Sunday, February 1, 2015

Bayesian updates for Galaxy and IPSOS

Over the weekend we have two new polls. Both cast more light on the political impact of awarding a Knight of the Order of Australia to the Prince Consort: IPSOS (46-54; -2 on the first week of December for the Coalition) and Galaxy (43-57; also -2 for the Coalition on the first week of December). Individually, both polls suggest a movement of voting intention away from the government of two percentage points since the first week of December.

However, the Bayesian model was not convinced. In part, given the small number of polls we have from both these houses, it has responded by adjusting the house bias for these houses. But, to be fair, the January 27 ReachTEL poll only had a one point movement away from the government between 20 November and 27 January. Also the December Morgan poll and the latest Morgan poll show a one point movement in favour of the Coalition. Consequently, the Morgan and ReachTEL results would have mediated the latest IPSOS and Galaxy movements in the Bayesian model.

While the Bayesian model might not have moved as shockingly for the government as the two most recent polls, it is still moving in the wrong direction for the government. If an election was held now, it would be a thumping landslide win for Labor.

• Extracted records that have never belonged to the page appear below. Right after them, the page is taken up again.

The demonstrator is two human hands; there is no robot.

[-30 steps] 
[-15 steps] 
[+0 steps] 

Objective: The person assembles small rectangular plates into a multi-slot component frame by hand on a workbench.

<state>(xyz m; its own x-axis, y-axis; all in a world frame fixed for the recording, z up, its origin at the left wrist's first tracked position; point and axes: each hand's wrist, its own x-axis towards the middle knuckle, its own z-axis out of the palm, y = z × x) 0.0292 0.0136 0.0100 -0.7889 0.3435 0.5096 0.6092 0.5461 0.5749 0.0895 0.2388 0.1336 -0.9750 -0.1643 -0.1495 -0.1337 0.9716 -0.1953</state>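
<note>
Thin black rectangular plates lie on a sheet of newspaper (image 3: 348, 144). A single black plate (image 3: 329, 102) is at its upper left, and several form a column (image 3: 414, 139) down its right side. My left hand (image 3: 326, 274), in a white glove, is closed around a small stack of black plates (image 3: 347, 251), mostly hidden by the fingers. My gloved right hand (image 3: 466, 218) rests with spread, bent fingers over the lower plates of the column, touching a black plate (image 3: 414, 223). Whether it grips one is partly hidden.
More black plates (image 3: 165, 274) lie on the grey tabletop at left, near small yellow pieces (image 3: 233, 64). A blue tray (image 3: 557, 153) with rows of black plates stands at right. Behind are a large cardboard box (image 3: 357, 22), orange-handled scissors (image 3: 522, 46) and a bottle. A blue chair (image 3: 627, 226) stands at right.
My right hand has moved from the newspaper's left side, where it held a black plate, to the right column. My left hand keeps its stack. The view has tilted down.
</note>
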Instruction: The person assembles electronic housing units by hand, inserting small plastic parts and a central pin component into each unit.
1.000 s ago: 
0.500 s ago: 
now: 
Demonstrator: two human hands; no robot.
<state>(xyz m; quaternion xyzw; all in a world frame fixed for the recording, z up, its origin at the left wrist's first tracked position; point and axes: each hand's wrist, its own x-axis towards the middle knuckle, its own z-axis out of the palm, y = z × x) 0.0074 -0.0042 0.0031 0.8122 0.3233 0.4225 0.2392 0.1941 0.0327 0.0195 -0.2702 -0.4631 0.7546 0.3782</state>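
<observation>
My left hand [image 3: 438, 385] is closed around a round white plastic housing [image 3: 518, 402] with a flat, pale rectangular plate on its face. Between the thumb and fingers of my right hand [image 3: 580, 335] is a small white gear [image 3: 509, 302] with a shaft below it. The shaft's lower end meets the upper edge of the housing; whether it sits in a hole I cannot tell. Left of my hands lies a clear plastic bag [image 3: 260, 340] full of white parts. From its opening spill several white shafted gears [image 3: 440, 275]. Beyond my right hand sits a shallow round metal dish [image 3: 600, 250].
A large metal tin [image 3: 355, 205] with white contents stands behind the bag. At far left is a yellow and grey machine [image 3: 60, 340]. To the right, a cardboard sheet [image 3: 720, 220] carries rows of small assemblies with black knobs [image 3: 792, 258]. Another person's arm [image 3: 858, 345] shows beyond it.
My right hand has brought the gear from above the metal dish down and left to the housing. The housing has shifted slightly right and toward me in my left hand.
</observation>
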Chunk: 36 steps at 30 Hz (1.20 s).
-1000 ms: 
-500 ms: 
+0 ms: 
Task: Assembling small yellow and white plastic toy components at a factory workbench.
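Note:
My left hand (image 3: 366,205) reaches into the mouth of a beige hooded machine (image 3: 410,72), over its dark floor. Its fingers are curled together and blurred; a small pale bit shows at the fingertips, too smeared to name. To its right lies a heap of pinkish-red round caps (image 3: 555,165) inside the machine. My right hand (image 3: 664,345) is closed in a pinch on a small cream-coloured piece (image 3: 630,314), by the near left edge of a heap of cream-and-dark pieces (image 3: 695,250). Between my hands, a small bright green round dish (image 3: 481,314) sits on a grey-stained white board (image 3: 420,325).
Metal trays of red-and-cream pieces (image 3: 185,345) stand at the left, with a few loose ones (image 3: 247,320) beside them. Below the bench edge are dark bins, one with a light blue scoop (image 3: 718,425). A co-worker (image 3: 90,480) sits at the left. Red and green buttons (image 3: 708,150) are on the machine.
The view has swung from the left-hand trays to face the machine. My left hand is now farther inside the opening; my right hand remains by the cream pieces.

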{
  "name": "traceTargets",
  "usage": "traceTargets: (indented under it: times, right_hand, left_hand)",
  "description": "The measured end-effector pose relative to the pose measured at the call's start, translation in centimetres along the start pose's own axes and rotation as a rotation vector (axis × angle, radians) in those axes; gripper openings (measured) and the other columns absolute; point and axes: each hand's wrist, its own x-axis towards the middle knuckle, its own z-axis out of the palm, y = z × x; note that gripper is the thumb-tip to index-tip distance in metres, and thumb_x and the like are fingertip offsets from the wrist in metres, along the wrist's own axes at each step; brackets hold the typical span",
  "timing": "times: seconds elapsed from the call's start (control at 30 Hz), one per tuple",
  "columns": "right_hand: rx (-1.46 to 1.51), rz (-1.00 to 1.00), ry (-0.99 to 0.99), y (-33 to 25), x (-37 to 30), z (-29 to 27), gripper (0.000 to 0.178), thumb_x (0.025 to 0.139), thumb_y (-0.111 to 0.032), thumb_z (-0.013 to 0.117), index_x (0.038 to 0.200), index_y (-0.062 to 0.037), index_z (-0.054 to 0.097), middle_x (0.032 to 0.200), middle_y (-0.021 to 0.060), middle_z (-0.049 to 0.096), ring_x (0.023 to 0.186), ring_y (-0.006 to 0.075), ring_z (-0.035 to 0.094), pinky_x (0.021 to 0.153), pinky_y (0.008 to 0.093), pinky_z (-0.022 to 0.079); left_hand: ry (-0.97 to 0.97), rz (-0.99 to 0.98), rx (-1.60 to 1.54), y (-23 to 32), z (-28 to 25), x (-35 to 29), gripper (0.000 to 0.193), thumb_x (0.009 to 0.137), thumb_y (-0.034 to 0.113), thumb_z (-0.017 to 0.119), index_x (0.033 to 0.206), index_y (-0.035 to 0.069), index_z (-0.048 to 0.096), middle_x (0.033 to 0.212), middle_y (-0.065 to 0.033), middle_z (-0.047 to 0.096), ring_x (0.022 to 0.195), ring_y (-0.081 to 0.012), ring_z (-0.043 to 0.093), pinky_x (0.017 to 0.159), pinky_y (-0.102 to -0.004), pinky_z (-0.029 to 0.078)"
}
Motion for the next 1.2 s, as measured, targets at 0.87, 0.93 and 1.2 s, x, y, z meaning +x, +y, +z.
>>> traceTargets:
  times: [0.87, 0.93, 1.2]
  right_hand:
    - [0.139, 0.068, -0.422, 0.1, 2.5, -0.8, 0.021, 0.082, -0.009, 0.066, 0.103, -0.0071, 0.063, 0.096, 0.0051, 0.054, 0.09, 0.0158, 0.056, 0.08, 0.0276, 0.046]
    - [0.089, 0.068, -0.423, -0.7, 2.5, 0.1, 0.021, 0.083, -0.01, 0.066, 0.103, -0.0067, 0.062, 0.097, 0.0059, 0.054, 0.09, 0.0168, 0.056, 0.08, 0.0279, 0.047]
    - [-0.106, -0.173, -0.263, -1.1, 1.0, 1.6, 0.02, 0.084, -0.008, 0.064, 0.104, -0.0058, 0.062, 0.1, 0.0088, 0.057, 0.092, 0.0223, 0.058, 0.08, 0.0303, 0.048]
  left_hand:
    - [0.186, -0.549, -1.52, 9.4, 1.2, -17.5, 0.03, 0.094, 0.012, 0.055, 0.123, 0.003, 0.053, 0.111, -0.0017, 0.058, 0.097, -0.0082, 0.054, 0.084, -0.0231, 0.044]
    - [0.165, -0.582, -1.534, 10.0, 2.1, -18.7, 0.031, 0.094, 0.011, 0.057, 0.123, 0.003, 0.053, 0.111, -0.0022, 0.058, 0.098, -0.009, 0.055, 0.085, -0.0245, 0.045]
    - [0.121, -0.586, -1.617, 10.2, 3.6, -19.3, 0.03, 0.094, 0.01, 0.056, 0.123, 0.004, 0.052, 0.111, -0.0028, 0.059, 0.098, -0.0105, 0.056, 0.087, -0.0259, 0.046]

As a very rough rule-of-thumb, we can use the cube rule to estimate the number of seats Labor would win with 55 per cent of the two party preferred vote. That estimate is 97 seats.


  • 5 February 2015 - added maxima, minima and endpoint statistics to the charts (at the request of Andrew Catsaras). Also added an observation based on the cube rule.


  1. Mark, could you note on your graph the actual final number you've calculated. Cheers, Andrew.